— Единичное, брат, единичное...
* * *
На колокольне пробило три.
Три раздумных, три долгих удара, три положенных древних напева.
И было на земле смертельно тихо.
Сгущались погасшие звоны, плыли и плыли, не могли найти своего крова.
Бездымная луна еле держалась, истощенная с бродящей зачатой болью и отвращением в разжиженной излишеством перепылавшей крови, а вокруг нее бледной без конца широкая равнина опустошенного ложа и зелень и бред и скука.
А над домами высоко, на самом верхнем ярусе соборной колокольни в оконном пролете, упираясь костлявыми ладонями о каменный подоконник и выгнув длинно по-гусиному шею, хохотал кто-то, сморщив серые, залитые слезами глаза, хохотал в этой ночи лунной.
— Чего балуешь, Костя! — окрикнул со сна старик соборный сторож, принимая Неизвестного за Костю и, заломив голову кверху, ужаснулся.
Шагал старик свою полосу, кутался в тулуп, шагал вкруг холодной, такой суровой и гордой белокаменной колокольни...
И не введи нас во искушение,
но избави нас от лукавого!
ЧАСТЬ ВТОРАЯ
1.
Солнышко —
Ведрышко,
Выгляни!
И повторяя эту детскую песенку и, как когда-то, улыбаясь, поднялся Нелидов со стула и, забывая себя, протянул руки входящему через окно сонму красно-золотистых лучей зимнего заката.
Да, как когда-то, до всего, что отсекло его от мира, бросило в этот суровый город, захлопнуло сердце.
Прыгало сердце от радости, — ею просвечивает тело ребенка, когда весь он, проникаясь, обливается этим блещущим теплом и этим светом теплым.
Как почувствовал Нелидов на краткий миг всю свою близость к нему! Это то самое... — о нем грезил он для себя и других всю жизнь среди гвалта и свиста безостановочной борьбы, — ей не видно конца и нет оправдания.
Если не обратитесь и не будете, как дети, мир не переменится. Всегда останется борьба и смерть, пресыщение и скука.
Эта безоблачность глаз, эти вздрагивающие от звонкого хохота губки, эти маленькие милые ручки, — солнце сливается с телом, и твое тело становится нераздельным с телом солнца.
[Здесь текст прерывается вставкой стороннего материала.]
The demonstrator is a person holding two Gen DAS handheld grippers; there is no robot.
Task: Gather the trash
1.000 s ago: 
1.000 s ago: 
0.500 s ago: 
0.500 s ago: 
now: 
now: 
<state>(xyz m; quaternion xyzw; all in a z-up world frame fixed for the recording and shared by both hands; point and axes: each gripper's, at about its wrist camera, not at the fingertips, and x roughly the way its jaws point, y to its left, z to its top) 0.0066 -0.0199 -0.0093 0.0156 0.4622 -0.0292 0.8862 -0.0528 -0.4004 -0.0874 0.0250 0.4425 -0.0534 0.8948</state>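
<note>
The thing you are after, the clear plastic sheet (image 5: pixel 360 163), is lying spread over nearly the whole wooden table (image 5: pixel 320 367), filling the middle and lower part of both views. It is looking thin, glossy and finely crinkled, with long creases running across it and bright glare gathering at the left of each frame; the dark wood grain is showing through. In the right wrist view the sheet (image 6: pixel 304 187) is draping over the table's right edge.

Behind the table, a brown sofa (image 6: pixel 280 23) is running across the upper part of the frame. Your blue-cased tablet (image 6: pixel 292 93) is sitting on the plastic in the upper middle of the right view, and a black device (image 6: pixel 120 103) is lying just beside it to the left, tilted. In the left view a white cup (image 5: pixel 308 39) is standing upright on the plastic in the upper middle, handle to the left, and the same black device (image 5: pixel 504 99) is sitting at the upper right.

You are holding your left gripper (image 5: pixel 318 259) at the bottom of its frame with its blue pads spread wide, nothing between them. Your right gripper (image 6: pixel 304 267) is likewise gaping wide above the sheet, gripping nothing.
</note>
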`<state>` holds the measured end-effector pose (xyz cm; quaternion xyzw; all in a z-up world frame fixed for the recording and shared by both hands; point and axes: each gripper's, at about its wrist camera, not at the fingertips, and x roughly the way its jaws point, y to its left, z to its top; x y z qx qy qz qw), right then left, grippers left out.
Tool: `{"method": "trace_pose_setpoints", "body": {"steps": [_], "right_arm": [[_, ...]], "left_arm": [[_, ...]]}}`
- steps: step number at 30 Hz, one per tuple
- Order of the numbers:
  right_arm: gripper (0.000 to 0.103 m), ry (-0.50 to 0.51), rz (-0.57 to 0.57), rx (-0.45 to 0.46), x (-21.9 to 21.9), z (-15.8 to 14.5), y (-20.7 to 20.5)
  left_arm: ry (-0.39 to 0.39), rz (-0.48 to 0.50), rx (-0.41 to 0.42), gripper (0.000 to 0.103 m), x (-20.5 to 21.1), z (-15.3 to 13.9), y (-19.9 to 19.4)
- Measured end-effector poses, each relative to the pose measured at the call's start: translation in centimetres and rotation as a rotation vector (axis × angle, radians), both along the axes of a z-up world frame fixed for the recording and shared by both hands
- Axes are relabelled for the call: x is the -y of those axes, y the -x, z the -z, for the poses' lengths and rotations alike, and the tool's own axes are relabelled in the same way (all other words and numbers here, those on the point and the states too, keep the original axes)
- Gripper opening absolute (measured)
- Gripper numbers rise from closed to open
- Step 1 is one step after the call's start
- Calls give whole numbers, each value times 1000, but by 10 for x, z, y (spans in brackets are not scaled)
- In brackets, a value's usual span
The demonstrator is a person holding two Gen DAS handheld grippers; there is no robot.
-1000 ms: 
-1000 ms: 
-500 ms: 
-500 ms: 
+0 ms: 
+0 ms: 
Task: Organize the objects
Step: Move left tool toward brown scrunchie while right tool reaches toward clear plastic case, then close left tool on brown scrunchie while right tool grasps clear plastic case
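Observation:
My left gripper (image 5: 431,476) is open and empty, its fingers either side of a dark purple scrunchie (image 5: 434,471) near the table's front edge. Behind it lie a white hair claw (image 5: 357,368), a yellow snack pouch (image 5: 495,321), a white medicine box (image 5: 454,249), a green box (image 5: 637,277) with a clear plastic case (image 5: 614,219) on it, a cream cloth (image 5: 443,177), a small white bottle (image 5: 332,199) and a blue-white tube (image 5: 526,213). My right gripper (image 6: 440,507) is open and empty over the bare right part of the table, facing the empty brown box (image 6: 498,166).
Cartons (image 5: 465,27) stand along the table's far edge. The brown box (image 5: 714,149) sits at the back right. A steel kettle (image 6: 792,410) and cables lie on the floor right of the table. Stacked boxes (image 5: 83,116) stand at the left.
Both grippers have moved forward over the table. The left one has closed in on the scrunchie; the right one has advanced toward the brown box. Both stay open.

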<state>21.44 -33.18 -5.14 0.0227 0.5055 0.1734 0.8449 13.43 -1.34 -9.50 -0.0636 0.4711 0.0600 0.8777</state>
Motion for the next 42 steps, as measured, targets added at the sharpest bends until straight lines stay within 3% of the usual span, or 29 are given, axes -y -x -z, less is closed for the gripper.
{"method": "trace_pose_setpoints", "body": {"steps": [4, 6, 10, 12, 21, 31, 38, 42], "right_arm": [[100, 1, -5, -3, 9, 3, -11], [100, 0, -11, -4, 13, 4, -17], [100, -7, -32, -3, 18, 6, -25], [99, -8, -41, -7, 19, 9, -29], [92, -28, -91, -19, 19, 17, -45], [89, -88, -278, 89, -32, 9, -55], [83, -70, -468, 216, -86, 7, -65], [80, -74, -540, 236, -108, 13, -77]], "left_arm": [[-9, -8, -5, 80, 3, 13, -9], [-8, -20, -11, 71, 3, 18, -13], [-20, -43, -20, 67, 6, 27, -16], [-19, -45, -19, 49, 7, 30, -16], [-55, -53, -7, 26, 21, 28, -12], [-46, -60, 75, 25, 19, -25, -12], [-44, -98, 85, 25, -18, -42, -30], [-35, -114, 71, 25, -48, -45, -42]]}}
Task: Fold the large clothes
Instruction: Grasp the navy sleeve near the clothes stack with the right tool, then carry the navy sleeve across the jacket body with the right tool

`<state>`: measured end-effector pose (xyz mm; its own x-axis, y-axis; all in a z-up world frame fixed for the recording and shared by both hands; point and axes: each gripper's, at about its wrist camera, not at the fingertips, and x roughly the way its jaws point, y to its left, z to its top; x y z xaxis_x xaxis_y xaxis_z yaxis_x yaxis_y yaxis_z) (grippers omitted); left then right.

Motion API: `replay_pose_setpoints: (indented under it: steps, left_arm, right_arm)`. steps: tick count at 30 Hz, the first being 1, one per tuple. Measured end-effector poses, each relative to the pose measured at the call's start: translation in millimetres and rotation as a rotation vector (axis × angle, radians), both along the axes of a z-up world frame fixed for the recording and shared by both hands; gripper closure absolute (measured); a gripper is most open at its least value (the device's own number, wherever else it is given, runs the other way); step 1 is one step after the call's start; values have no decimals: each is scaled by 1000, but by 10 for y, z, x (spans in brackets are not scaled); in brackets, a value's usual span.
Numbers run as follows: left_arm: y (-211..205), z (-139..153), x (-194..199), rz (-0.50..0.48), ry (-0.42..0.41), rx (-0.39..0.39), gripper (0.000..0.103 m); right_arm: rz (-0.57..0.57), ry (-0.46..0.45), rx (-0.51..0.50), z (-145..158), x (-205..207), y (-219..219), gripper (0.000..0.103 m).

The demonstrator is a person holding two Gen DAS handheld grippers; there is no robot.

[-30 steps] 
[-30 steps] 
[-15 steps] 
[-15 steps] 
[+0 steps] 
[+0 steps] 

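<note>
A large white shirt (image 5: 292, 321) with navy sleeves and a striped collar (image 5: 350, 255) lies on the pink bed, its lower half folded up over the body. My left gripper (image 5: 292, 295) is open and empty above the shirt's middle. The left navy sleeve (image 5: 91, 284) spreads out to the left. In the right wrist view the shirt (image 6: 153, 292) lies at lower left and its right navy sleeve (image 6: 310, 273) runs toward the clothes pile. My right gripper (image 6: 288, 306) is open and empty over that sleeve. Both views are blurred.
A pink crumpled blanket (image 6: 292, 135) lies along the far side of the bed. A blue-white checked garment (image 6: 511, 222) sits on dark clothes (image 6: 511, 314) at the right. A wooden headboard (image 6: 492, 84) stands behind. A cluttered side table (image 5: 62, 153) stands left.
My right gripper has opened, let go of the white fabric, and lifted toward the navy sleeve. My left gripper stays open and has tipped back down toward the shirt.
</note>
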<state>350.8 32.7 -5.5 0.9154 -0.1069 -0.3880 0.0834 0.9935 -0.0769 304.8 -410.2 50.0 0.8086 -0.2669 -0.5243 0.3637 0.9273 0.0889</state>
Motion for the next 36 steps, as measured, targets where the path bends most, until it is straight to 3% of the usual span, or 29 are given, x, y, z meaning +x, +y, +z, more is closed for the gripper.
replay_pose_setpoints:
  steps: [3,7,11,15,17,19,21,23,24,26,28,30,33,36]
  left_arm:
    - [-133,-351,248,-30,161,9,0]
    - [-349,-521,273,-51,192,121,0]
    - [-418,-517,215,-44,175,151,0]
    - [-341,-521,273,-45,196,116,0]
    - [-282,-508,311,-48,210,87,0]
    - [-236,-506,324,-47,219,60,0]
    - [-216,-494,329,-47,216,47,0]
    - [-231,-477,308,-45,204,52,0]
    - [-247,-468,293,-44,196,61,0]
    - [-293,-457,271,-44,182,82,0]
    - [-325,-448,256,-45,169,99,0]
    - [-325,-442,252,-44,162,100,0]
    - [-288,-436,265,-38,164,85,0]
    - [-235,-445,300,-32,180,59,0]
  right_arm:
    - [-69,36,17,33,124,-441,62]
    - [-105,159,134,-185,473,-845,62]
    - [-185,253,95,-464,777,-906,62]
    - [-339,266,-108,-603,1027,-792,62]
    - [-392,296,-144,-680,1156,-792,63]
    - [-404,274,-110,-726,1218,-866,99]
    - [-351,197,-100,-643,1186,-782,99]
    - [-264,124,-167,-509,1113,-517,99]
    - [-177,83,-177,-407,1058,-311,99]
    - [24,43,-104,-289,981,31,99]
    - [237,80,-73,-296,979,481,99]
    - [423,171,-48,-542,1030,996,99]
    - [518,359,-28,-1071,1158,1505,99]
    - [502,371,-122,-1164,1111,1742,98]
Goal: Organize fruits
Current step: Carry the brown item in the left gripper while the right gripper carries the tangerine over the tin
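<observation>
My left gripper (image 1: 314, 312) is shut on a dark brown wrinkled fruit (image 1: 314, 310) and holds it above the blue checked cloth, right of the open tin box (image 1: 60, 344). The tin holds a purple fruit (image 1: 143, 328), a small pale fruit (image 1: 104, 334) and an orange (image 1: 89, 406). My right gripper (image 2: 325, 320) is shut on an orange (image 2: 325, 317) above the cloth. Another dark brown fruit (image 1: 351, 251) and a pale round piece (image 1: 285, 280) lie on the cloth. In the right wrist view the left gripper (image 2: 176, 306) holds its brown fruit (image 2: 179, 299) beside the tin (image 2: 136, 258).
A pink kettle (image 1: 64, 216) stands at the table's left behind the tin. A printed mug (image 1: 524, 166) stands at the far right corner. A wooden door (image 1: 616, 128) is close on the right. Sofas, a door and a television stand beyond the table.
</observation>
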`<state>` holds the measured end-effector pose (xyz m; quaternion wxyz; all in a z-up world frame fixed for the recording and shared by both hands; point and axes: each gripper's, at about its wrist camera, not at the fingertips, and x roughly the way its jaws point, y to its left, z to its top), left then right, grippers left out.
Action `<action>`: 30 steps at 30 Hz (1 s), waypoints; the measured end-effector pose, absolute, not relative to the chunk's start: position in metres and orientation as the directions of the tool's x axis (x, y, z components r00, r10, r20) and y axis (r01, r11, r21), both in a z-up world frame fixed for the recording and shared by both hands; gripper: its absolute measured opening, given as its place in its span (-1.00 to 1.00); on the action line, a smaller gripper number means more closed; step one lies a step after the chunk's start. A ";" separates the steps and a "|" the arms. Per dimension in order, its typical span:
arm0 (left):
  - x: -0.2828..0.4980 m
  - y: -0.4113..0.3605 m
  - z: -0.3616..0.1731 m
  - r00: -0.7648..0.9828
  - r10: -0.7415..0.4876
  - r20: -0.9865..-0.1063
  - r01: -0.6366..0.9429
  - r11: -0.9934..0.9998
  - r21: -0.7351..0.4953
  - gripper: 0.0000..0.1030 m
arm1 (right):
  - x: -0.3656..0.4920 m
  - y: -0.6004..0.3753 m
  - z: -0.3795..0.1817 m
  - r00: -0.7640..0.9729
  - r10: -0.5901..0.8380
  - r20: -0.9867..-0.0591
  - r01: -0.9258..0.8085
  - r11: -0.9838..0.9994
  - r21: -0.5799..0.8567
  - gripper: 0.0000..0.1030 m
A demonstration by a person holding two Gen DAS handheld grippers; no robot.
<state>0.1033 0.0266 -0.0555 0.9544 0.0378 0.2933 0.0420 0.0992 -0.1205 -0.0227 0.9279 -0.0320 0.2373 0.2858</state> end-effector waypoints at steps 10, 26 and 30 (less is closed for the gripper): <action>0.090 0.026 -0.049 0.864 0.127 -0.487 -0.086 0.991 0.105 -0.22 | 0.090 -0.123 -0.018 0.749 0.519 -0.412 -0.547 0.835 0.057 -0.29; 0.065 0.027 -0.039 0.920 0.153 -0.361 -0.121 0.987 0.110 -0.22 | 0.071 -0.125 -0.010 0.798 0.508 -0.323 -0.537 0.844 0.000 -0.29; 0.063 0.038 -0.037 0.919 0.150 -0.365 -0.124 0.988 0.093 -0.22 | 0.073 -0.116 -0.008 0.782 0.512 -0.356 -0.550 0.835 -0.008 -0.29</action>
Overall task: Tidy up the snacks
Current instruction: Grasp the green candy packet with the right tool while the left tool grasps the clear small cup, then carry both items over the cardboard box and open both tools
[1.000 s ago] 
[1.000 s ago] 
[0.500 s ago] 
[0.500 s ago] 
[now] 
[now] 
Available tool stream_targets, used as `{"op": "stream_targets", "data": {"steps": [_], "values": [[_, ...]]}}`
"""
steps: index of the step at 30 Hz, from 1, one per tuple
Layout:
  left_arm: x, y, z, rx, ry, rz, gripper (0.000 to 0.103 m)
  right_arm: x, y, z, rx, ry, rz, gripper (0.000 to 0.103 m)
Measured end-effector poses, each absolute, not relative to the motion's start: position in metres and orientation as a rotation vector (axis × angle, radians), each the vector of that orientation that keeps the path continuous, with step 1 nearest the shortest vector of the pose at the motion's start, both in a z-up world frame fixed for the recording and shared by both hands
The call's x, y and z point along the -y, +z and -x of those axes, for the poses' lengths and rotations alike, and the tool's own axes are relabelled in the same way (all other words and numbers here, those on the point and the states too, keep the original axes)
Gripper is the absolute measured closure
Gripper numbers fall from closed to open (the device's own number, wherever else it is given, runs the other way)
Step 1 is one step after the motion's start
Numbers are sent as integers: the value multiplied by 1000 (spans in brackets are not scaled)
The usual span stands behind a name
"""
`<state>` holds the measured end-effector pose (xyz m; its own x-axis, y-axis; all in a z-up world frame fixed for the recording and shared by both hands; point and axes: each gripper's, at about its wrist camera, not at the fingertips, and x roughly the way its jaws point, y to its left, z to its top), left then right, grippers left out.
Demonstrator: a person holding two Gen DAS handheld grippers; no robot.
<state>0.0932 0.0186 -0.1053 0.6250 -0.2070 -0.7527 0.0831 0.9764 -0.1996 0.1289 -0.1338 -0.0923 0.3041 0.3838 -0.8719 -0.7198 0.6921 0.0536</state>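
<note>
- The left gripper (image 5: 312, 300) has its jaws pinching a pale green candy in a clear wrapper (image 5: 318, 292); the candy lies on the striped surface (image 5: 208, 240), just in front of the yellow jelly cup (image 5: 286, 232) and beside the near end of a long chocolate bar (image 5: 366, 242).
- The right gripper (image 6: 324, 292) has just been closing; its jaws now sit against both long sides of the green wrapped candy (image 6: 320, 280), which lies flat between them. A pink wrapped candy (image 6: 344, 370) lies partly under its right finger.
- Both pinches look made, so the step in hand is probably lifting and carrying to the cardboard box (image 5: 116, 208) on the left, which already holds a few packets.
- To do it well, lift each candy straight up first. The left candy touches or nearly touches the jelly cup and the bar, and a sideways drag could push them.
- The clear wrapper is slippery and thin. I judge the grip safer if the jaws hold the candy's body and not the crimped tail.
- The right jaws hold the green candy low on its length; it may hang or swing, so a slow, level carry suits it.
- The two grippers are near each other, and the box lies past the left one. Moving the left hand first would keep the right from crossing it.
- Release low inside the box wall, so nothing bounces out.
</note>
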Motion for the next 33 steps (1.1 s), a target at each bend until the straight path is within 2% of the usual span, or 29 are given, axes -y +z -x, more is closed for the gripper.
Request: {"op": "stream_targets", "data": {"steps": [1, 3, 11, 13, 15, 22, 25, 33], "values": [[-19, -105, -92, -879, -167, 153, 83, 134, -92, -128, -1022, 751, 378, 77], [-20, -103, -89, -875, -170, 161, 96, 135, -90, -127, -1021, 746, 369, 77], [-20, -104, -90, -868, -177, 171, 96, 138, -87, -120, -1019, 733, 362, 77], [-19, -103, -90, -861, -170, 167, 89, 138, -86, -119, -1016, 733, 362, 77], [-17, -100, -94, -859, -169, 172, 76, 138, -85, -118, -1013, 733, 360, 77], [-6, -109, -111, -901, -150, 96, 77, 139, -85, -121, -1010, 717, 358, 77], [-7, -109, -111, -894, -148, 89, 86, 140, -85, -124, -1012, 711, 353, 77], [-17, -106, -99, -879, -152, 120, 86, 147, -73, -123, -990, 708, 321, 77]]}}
Не грозный, пришедший карать человека, истерзавшегося на истерзанной земле, не твердый, отсекающий мечом сына от матери и мать от сына, не гордый, восседающий на троне заоблачных высей, куда не досягает ни одна жалоба, ни одна слеза, ни одно пожелание... — у Него светлые глаза, полные безраздельного бесконечного:
Приидите ко мне!
Слово, воссиявшее в сердце, облитом кровью крестной муки, в перемучившемся сердце тоской неминуемых страданий, изъязвленном сердце обманом, заушением, всеми бедами бед человеческого существования, это слово —
Приидите ко мне!
И вся земля, — придет такое время, — и все живущее на ней в крови, тоске, в травле, в казнях, в крови, тоске, — придет такое время, — уже скорченное нестерпимой мукой и отчаянием, готовое навеки потушить последнюю жизнь, — станет, и единый тихий луч выйдет из раскаленного сердца:
Приидите ко мне!
Стоял Нелидов, как бесчувственный, в свете светящейся золотой пыльцы, в темных стенах, отделенный от темных стен.
И медленно опустились руки.
Наперекор согревающему свету заговорила вся накипевшая боль.
Что он сделал? что он мог сделать?
— Ты просто один из тысячи похожих и отличающихся лишь названием фамилий, ты просто некий господин Нелидов, один из тысячи бывших, настоящих и будущих. Захряснул в водовороте мелочей и грызни за какое-то ничтожное существование, лишь бы жить, лишь бы жить и вечно лезть в свалку и вечно отскакивать ошарашенным и других ошарашивать. Только.
Но что-то, трепетавшее еще в душе не хотело сдаваться, не могло остановиться.
— Мир не может не стать иным, и люди не могут дальше жить, не изменившись, ну хоть в последний час, ну хоть в прощальном вздохе...
А день гаснул. Заходило солнце.
Вздувался ярко-голубой, затканный золотыми нитями, вечерний отблеск; чьи-то руки там за далью разрывали куски тяжелой парчи; находили со всех концов тени молчаливые, бездушные, тушили огонь, превращали алые облачки в кровавую сочащуюся рану.
Умирали слова от скорби.
Все вокруг распадалось. Тени, вырастая в великанов, шли по земле, и запрудили своим телом всякий свет.